系统留下这句话又消失了。它只是个代码机器,看不得这种画面。
年青三低头,突然就没了动静。
封禄瑞只能看见她根根分明的微卷长眼睫,小嘴都能挂油壶了,这么不情愿,亲他就这么委屈吗。
他喜欢她,就是要缠着她。喜欢她,就要想尽一切办法得到她。
如果……她喜欢那种嘴甜的伪君子,他也不是不可以装。
他本来都放弃了,她突然问:“如果我亲你,你能帮我做一件事吗?”
“我帮你,任何事。

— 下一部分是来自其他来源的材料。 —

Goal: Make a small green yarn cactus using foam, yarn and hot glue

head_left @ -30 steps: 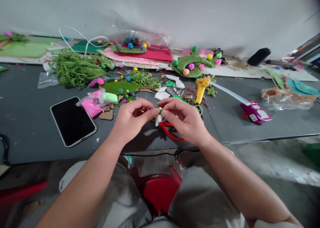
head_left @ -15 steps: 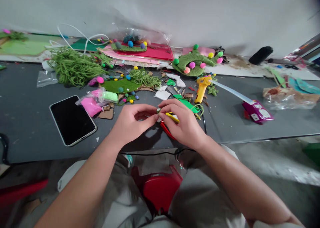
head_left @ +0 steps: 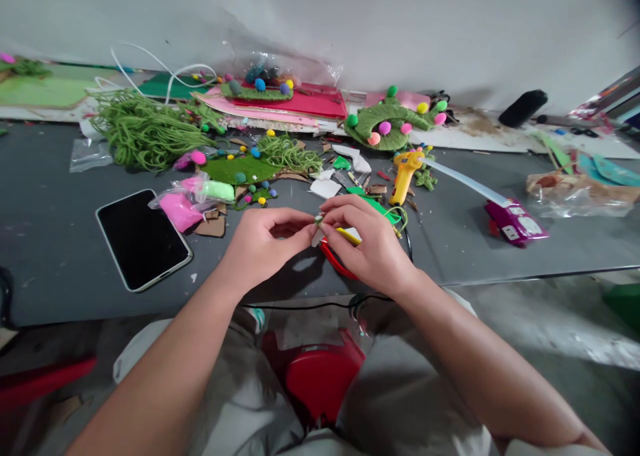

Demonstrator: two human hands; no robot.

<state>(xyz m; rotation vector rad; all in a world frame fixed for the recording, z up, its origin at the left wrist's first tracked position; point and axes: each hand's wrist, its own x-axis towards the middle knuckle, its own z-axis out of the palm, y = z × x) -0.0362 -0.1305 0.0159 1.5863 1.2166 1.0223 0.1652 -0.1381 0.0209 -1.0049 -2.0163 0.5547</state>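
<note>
Fingertips of my left hand [head_left: 273, 243] and my right hand [head_left: 363, 243] meet above the table's front part, both closed in a pinch. Between them is a small green and whitish piece [head_left: 318, 221], mostly covered by the fingers, so its kind cannot be made out. Below my right hand lie red handles [head_left: 336, 261], perhaps of scissors or pliers, and a yellow item [head_left: 349, 235], partly hidden. Just beyond the right hand are green sheet scraps [head_left: 377, 206] and a yellow glue gun [head_left: 406, 176] with a long clear glue stick.
A phone [head_left: 143, 239] and bagged pink clay [head_left: 180, 211] lie left. Behind are green yarn [head_left: 150, 133], a felt leaf shape [head_left: 240, 169] and a yarn-wrapped piece with pompoms [head_left: 390, 126]. A purple packet [head_left: 515, 223] sits right. A black cable [head_left: 320, 307] runs along the front edge.
The small piece has turned slightly between my fingertips, showing more of its whitish part. Both hands stay nearly in place. The view has shifted a little.
</note>
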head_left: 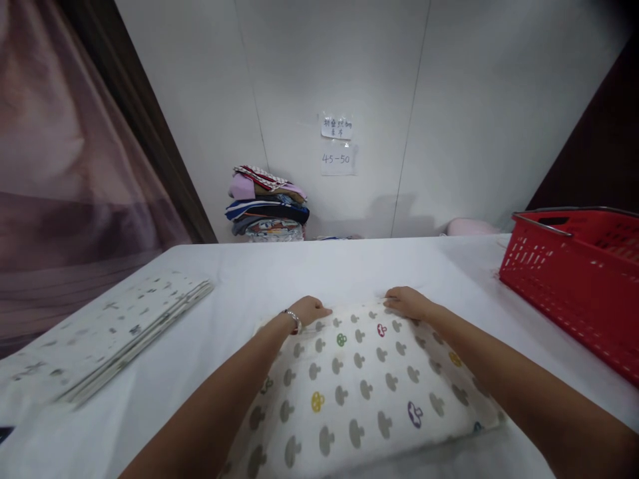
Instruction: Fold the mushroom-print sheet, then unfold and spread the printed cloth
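White fabric printed with grey and a few coloured mushroom shapes meets the fingertips: the left hand (307, 310) and the right hand (410, 303) each have their fingers drawn narrow, seemingly pinching the far edge of this mushroom-print cloth (367, 359). It lies on the white-covered table (319, 266), directly before the person and between the forearms. A bracelet (293, 320) circles the left wrist. The step in hand looks like gripping and straightening that far edge; the next move, I judge, calls for both hands to keep it level and taut, so the layers do not slip. Farther out, a folded patterned cloth (150, 319) lies to the left, a red basket (564, 293) stands to the right, and stacked textiles (269, 209) rise beyond the table.
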A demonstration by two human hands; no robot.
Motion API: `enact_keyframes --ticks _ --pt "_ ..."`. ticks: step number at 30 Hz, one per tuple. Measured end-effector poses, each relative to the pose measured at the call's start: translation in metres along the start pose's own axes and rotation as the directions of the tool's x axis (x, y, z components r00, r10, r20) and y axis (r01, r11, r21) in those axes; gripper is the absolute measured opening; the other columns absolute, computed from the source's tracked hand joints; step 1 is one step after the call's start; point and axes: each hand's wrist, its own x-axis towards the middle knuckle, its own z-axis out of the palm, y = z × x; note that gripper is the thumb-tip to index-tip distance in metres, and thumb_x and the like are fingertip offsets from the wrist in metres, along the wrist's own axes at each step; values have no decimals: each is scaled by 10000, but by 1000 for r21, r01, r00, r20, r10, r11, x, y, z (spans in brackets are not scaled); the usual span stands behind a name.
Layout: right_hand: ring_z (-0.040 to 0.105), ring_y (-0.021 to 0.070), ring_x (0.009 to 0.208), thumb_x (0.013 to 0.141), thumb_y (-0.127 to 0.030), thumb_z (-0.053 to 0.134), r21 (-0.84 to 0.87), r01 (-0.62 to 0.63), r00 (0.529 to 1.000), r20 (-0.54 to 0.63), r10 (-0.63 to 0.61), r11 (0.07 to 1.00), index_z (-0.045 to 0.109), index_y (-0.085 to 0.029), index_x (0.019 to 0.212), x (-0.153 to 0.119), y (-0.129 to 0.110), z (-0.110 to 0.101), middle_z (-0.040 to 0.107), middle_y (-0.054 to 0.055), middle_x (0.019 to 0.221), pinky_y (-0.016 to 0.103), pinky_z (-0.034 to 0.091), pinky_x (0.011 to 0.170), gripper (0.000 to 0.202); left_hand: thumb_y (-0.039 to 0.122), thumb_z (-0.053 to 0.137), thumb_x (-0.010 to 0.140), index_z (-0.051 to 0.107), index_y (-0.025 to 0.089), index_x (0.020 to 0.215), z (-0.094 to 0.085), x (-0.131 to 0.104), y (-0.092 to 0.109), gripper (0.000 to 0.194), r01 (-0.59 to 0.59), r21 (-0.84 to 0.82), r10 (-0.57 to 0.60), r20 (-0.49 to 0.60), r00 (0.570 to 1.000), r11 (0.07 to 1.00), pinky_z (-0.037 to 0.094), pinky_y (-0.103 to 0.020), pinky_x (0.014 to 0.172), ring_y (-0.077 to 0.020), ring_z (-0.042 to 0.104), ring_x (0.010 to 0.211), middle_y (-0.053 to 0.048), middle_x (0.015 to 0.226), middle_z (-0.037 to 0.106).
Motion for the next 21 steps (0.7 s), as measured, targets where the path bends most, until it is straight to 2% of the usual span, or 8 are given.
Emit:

”
得到他肯定的回答,年青三拍了拍他放在自己腰间的手,“你先放开我,你这样我怎么亲?”
他太高了,她跨坐在他腿上时抬头也亲不到他。
封禄瑞将她往上提了提,近得两人的呼吸都交融在一起。年青三摸摸自己的脸,白嫩的小脸浮现红晕,烫烫的。
她没亲过别人。
可是为了任务,也不是不能迈出这一步。
她柔软的唇靠近,封禄瑞恍惚间闻到梦里那颗青桃香,蜻蜓点水般的吻落在他唇畔。
“好了。”
“没感觉,你没亲。”
他耍赖!
封禄瑞抽出一只手握住她的两手手腕,年青三顿感不妙,“你!唔……”
尾音都被他吞没。
他不像她,这么轻,不够。
年青三只感觉他像头野兽,亲得发狠,可没弄疼她,她只嘴唇发麻。她咬紧牙关不松口,封禄瑞的手在她脊背轻抚……
你不要脸!
他趁她惊呼,舌尖灵活钻入她口中。
她的小脸绯红一片,快呼吸不过来了……
炙热的呼吸交缠间,年青三受不住往后退,他的唇就追着她,吻也散落在唇角,脸侧。
她快没了意识,封禄瑞便撤离她的唇半寸,与她面容相贴,亲密无间,他嗓音有些沙哑:“呼吸啊,三三。”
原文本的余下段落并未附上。